Deploying a Natural Language Processing Service on a Kubernetes Cluster with Helm Charts from NVIDIA NGC

Originally published at:

Conversational AI solutions such as chatbots are now deployed in the data center, on the cloud, and at the edge to deliver lower latency and high quality of service while meeting an ever-increasing demand. The strategic decision to run AI inference on any or all these compute platforms varies not only by the use case…

Not directly relevant but hopefully, we can see an on-prem version of image based inference example, with multinode autoscaling.
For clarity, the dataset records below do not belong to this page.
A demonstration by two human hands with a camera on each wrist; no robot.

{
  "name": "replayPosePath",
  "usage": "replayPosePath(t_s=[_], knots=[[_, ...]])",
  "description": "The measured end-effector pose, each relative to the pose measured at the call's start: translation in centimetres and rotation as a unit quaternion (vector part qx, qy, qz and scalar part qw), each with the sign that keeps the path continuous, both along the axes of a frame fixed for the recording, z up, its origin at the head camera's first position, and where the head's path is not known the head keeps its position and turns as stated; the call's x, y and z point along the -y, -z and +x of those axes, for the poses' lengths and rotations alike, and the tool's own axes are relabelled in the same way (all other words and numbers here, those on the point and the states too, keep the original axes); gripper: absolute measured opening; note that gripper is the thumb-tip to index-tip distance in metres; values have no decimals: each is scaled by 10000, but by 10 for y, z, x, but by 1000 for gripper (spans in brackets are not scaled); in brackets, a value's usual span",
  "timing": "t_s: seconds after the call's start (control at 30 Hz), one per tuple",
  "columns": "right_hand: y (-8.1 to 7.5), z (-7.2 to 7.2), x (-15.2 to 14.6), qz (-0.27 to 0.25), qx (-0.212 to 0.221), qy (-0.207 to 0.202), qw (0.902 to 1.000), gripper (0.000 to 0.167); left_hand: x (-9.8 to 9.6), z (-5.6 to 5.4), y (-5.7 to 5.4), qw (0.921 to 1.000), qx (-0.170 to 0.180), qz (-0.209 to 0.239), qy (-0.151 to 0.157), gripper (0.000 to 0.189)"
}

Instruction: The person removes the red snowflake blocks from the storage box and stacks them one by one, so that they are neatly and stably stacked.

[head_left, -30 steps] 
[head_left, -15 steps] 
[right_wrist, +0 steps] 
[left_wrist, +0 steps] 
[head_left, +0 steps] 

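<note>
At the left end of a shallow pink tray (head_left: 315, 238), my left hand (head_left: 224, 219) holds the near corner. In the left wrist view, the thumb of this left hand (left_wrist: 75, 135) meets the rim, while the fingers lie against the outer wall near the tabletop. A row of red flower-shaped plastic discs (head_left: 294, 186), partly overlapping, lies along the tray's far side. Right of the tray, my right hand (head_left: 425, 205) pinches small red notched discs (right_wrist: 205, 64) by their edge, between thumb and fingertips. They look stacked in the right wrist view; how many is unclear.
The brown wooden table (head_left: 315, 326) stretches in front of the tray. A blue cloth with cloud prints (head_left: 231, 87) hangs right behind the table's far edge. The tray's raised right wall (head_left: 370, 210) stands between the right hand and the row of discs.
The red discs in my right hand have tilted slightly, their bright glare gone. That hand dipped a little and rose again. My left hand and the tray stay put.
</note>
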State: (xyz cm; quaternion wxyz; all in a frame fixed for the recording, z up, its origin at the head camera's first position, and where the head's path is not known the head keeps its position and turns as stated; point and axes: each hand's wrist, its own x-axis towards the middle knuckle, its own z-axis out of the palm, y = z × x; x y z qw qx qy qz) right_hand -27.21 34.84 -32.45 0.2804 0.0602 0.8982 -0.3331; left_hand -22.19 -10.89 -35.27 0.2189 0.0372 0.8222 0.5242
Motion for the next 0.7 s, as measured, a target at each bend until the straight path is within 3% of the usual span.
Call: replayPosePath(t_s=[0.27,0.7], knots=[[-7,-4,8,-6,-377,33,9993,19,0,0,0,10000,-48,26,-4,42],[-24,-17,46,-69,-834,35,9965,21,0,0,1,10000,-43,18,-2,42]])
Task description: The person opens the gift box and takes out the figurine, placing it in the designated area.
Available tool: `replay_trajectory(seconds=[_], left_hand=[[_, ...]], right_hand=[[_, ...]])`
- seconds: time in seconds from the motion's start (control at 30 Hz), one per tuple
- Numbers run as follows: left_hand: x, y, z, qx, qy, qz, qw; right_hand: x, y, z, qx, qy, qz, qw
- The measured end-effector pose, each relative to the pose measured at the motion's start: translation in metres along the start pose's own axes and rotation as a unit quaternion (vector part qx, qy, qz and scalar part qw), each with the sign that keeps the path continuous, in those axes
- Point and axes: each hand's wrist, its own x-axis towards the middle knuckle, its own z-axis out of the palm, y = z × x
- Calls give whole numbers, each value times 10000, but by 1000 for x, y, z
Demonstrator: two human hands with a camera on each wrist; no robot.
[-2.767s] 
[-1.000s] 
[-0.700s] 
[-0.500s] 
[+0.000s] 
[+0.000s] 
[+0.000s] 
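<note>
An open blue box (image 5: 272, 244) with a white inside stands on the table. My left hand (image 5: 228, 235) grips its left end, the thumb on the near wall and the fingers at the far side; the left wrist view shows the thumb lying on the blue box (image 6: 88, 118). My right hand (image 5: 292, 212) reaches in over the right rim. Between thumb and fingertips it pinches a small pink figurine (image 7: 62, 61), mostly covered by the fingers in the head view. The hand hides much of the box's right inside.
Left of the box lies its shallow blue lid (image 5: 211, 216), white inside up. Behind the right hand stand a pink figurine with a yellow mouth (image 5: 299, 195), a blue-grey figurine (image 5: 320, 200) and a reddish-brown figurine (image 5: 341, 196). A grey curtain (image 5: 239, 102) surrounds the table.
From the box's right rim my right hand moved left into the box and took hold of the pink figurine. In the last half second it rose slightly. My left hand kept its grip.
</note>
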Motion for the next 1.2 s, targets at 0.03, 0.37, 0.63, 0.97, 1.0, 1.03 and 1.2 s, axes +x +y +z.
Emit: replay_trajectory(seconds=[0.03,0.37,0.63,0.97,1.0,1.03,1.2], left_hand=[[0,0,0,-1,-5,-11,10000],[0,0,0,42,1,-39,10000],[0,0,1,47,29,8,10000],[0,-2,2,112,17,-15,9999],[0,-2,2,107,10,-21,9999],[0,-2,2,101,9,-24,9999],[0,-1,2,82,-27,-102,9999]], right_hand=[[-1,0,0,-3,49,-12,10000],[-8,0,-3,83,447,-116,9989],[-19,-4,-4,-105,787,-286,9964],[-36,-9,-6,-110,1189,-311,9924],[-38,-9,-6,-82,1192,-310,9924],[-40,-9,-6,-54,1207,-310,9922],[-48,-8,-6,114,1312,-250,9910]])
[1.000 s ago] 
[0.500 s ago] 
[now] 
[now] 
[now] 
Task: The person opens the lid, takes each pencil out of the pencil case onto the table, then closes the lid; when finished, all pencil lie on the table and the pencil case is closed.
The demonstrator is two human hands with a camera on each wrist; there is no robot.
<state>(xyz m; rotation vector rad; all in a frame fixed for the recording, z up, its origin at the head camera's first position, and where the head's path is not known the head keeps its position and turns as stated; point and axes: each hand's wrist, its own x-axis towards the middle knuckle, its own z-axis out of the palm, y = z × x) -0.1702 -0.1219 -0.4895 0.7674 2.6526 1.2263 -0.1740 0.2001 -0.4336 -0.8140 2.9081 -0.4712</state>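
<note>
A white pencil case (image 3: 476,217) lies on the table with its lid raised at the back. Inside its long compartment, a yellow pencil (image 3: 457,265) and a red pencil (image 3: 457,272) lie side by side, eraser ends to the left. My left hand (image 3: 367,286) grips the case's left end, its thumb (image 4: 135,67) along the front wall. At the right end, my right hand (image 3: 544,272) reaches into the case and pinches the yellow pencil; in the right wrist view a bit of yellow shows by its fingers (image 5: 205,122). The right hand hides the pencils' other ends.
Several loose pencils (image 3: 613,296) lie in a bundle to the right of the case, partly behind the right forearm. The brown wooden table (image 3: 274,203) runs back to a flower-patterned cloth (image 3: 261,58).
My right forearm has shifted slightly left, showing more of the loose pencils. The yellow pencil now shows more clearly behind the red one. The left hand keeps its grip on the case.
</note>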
There are not much how-to data about on-prem k8s + Triton server, with horizontal PA.

On-prem scenario is very relevant as well although what we covered in the blog above should be mostly applicable to on-prem deployment as well. Nevertheless, we’ll consider it for future writing.


1 Like

Thanks @jamess , I keep investigating possibilities of load balancing and autoscaling (particularly with KFserving/kubernetes), but its seems chances are very little for a no-cloud solution, one is
I really apreciate if you provide some documentation for load balancing/scaling of local&multinode kubernetes installations, I believe this may be a common case for many people out there, who are trying to develop small scale setups, prior to move billing-clouds.

Thank you for your suggestions. We will see what we can do!